Please submit your revised manuscript by Mar 12 2021 11:59PM. If you will need more time than this to complete your revisions, please reply to this message or contact the journal office at plosone@plos.org. When you're ready to submit your revision, log on to https://www.editorialmanager.com/pone/ and select the 'Submissions Needing Revision' folder to locate your manuscript file.

Please include the following items when submitting your revised manuscript:

  • A rebuttal letter that responds to each point raised by the academic editor and reviewer(s). You should upload this letter as a separate file labeled 'Response to Reviewers'.
  • A marked-up copy of your manuscript that highlights changes made to the original version. You should upload this as a separate file labeled 'Revised Manuscript with Track Changes'.
  • An unmarked version of your revised paper without tracked changes. You should upload this as a separate file labeled 'Manuscript'.

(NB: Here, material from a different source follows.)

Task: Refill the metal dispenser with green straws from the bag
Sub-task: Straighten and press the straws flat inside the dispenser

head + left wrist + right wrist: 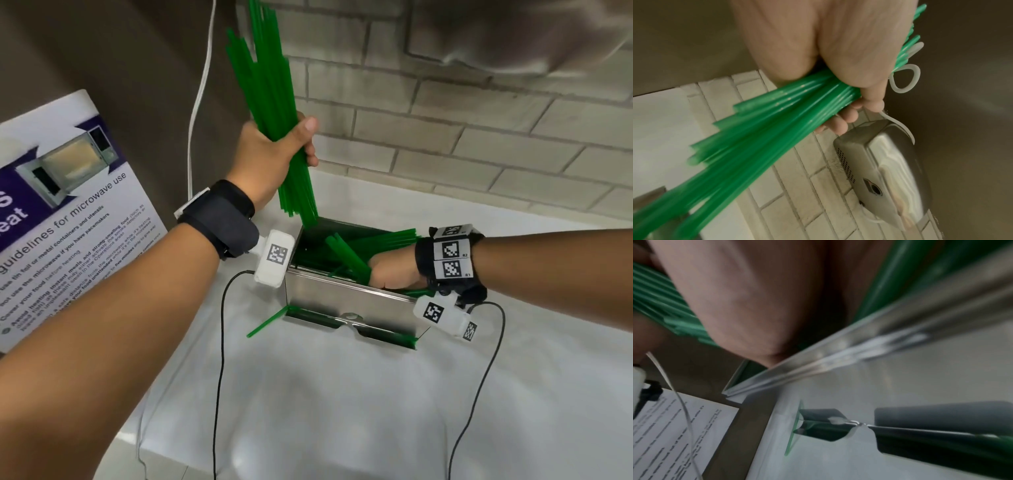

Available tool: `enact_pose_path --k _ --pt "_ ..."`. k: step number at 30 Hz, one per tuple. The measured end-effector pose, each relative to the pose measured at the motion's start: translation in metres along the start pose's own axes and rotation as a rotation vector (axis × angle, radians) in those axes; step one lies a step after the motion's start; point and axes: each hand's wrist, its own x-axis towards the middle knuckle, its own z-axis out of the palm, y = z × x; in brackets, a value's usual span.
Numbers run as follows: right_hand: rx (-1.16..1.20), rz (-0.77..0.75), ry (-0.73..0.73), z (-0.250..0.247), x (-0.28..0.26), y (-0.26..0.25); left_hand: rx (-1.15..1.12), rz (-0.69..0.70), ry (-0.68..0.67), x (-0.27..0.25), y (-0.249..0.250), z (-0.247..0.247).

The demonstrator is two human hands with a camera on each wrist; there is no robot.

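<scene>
The left hand (274,154) is clamping its grip around a bundle of green straws (270,102), lower ends entering the open metal dispenser (346,301) on the white surface (342,411). The right hand (394,270) is reaching inside among loose straws; its grip cannot be determined. The sign (68,219) is reading "guidelines for microwave use".

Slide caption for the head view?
Left hand holds green straws above the metal dispenser; right hand reaches inside.
</scene>
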Motion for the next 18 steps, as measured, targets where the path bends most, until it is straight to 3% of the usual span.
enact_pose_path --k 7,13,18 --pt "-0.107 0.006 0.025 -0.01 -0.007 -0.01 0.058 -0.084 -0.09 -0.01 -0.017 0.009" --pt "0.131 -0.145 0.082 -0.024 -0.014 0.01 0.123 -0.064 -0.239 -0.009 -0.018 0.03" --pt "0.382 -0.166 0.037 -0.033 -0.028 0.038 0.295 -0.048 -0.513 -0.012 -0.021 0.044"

If you would like to make changes to your financial disclosure, please include your updated statement in your cover letter. Guidelines for resubmitting your figure files are available below the reviewer comments at the end of this letter.

If applicable, we recommend that you deposit your laboratory protocols in protocols.io to enhance the reproducibility of your results. Protocols.io assigns your protocol its own identifier (DOI) so that it can be cited independently in the future. For instructions see: http://journals.plos.org/plosone/s/submission-guidelines#loc-laboratory-protocols

We look forward to receiving your revised manuscript.

Kind regards,

Mohammad Bellal Hossain, PhD

Academic Editor

PLOS ONE

[Note: HTML markup is below. Please do not edit.]

Reviewers' comments:

Reviewer's Responses to Questions

Comments to the Author

1. If the authors have adequately addressed your comments raised in a previous round of review and you feel that this manuscript is now acceptable for publication, you may indicate that here to bypass the “Comments to the Author” section, enter your conflict of interest statement in the “Confidential to Editor” section, and submit your "Accept" recommendation.

Reviewer #1: All comments have been addressed

Reviewer #2: All comments have been addressed

Reviewer #3: (No Response)

**********

2. Is the manuscript technically sound, and do the data support the conclusions?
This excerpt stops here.